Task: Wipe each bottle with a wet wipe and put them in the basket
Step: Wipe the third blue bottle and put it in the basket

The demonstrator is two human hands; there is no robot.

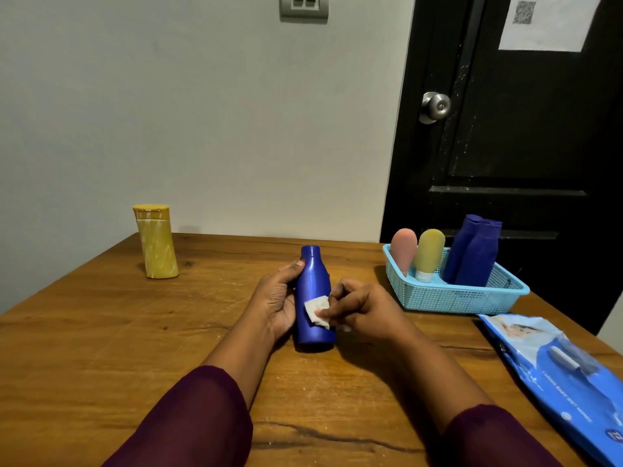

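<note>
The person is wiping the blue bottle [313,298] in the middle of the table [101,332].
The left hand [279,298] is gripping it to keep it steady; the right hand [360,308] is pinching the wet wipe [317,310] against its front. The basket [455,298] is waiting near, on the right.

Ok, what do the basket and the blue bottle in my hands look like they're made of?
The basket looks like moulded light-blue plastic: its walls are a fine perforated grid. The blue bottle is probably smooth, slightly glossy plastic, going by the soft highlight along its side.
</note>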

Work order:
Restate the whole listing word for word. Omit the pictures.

Written answer:
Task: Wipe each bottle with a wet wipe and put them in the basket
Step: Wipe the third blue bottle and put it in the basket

The demonstrator is two human hands; there is no robot.


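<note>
The person is wiping the blue bottle [313,298] in the middle of the table [101,332].
The left hand [279,298] is gripping it to keep it steady; the right hand [360,308] is pinching the wet wipe [317,310] against its front. The basket [455,298] is waiting near, on the right.

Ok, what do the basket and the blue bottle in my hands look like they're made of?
The basket looks like moulded light-blue plastic: its walls are a fine perforated grid. The blue bottle is probably smooth, slightly glossy plastic, going by the soft highlight along its side.
</note>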

The answer contains nothing more.